■ **TASK PROMPT**
The reply must repeat the listing below exactly and carry none of its pictures.

■ **EXERCISE DATA**

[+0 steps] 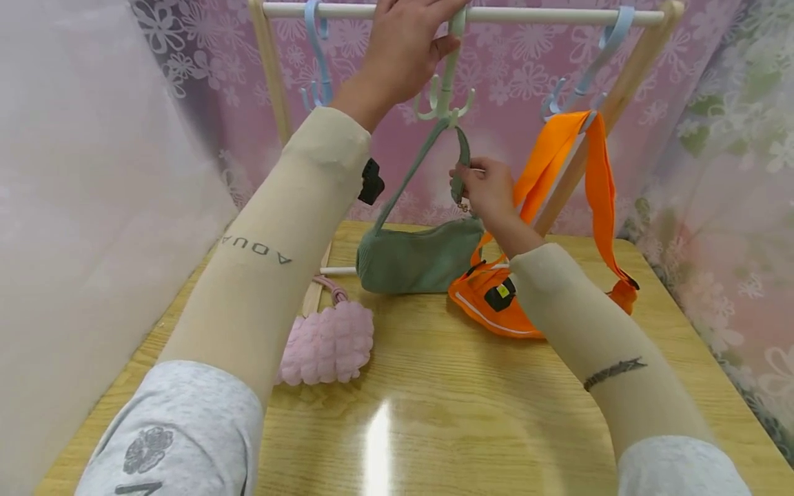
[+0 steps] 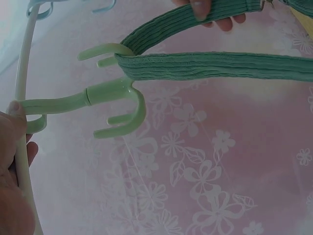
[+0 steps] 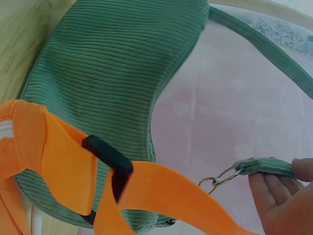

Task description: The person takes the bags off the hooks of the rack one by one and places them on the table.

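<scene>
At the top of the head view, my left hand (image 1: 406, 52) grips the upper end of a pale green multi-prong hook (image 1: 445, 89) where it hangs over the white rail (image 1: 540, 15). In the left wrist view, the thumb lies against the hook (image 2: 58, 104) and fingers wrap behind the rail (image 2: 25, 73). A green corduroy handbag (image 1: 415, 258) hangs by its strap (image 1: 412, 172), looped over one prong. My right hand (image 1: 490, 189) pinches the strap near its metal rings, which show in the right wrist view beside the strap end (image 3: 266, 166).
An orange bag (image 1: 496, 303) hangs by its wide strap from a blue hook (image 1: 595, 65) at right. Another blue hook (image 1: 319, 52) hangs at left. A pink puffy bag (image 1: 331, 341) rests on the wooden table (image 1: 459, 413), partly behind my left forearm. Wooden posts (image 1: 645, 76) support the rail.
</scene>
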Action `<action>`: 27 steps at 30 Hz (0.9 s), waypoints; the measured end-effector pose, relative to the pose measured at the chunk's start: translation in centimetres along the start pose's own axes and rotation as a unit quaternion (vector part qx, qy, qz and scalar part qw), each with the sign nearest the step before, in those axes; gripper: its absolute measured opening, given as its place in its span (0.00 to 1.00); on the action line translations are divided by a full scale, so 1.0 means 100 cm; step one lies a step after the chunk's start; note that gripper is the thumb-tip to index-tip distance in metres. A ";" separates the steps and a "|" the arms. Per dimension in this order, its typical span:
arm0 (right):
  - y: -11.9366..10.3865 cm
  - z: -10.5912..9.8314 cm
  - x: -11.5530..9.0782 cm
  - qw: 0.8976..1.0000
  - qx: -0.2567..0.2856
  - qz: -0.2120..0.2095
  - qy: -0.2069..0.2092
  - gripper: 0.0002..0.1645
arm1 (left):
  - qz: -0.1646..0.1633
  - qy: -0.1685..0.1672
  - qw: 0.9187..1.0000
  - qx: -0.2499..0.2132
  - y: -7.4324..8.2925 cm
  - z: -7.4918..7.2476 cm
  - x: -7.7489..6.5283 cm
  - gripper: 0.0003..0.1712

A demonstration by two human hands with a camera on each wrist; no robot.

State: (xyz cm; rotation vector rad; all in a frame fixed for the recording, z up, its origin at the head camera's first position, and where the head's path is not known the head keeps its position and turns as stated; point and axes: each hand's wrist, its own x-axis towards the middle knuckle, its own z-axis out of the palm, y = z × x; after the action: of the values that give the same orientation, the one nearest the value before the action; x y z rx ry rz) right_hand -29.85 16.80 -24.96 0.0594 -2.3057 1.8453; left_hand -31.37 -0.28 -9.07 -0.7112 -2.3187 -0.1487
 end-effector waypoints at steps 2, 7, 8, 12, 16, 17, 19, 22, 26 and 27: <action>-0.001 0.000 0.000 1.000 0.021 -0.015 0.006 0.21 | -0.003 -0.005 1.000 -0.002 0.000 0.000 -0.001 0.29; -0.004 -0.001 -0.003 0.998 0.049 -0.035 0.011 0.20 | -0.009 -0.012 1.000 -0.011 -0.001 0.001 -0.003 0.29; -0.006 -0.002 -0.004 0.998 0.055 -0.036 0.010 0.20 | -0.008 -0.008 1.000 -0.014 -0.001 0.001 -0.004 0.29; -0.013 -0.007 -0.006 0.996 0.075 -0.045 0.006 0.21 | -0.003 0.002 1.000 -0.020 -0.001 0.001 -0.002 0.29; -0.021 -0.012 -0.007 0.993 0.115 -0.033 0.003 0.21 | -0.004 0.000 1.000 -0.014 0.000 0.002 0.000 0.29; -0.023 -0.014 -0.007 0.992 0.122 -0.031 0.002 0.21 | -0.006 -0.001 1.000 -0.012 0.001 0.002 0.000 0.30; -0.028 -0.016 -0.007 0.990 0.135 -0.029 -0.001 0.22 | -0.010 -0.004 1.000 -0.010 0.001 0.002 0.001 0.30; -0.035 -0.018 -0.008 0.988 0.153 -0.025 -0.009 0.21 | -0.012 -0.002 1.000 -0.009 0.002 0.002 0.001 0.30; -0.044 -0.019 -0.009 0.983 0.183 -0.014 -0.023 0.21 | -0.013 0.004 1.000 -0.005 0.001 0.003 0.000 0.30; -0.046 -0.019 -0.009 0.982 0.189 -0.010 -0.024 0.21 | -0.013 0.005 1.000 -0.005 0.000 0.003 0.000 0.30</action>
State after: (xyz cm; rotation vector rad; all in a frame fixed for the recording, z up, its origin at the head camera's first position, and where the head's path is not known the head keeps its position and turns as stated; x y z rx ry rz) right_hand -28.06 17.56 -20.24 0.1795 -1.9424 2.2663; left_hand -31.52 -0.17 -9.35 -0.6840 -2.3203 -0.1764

■ **REPLY TO THE EXERCISE**
[+0 steps] 
[+0 steps] 
[+0 steps] 

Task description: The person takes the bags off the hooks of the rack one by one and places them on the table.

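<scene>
At the top of the head view, my left hand (image 1: 406, 52) grips the upper end of a pale green multi-prong hook (image 1: 445, 89) where it hangs over the white rail (image 1: 540, 15). In the left wrist view, the thumb lies against the hook (image 2: 58, 104) and fingers wrap behind the rail (image 2: 25, 73). A green corduroy handbag (image 1: 415, 258) hangs by its strap (image 1: 412, 172), looped over one prong. My right hand (image 1: 490, 189) pinches the strap near its metal rings, which show in the right wrist view beside the strap end (image 3: 266, 166).
An orange bag (image 1: 496, 303) hangs by its wide strap from a blue hook (image 1: 595, 65) at right. Another blue hook (image 1: 319, 52) hangs at left. A pink puffy bag (image 1: 331, 341) rests on the wooden table (image 1: 459, 413), partly behind my left forearm. Wooden posts (image 1: 645, 76) support the rail.
</scene>
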Action `<action>`: 27 steps at 30 Hz (0.9 s), waypoints; the measured end-effector pose, relative to the pose measured at the chunk's start: translation in centimetres along the start pose's own axes and rotation as a unit quaternion (vector part qx, qy, qz and scalar part qw), each with the sign nearest the step before, in those axes; gripper: its absolute measured opening, given as its place in its span (0.00 to 1.00); on the action line translations are divided by a full scale, so 1.0 means 100 cm; step one lies a step after the chunk's start; note that gripper is the thumb-tip to index-tip distance in metres. A ";" separates the steps and a "|" the arms. Per dimension in this order, its typical span:
arm0 (right):
  - y: -11.9366..10.3865 cm
  - z: -10.5912..9.8314 cm
  - x: -11.5530..9.0782 cm
  - qw: 0.8976..1.0000
  - qx: -0.2567..0.2856
  - qz: -0.2120..0.2095
  - qy: -0.2069..0.2092
  - gripper: 0.0002..0.1645
arm1 (left):
  - qz: -0.1646..0.1633
  - qy: -0.1685..0.1672
  - qw: 0.9187..1.0000
  - qx: -0.2499..0.2132
  - y: -7.4324..8.2925 cm
  - z: -7.4918..7.2476 cm
  - x: -7.7489..6.5283 cm
  - gripper: 0.0003..0.1712

A demonstration by two human hands with a camera on each wrist; no robot.

State: (xyz cm; rotation vector rad; all in a frame fixed for the recording, z up, its origin at the head camera's first position, and where the head's path is not known the head keeps its position and turns as stated; point and axes: each hand's wrist, its own x-axis towards the middle knuckle, its own z-axis out of the palm, y = z × x; after the action: of the values that give the same orientation, the one nearest the value before the action; x y z rx ry rz) right_hand -29.85 16.80 -24.96 0.0594 -2.3057 1.8453; left_hand -31.37 -0.28 -9.07 -0.7112 -2.3187 -0.1487
 end-effector waypoints at steps 2, 7, 8, 12, 16, 17, 19, 22, 26 and 27: <action>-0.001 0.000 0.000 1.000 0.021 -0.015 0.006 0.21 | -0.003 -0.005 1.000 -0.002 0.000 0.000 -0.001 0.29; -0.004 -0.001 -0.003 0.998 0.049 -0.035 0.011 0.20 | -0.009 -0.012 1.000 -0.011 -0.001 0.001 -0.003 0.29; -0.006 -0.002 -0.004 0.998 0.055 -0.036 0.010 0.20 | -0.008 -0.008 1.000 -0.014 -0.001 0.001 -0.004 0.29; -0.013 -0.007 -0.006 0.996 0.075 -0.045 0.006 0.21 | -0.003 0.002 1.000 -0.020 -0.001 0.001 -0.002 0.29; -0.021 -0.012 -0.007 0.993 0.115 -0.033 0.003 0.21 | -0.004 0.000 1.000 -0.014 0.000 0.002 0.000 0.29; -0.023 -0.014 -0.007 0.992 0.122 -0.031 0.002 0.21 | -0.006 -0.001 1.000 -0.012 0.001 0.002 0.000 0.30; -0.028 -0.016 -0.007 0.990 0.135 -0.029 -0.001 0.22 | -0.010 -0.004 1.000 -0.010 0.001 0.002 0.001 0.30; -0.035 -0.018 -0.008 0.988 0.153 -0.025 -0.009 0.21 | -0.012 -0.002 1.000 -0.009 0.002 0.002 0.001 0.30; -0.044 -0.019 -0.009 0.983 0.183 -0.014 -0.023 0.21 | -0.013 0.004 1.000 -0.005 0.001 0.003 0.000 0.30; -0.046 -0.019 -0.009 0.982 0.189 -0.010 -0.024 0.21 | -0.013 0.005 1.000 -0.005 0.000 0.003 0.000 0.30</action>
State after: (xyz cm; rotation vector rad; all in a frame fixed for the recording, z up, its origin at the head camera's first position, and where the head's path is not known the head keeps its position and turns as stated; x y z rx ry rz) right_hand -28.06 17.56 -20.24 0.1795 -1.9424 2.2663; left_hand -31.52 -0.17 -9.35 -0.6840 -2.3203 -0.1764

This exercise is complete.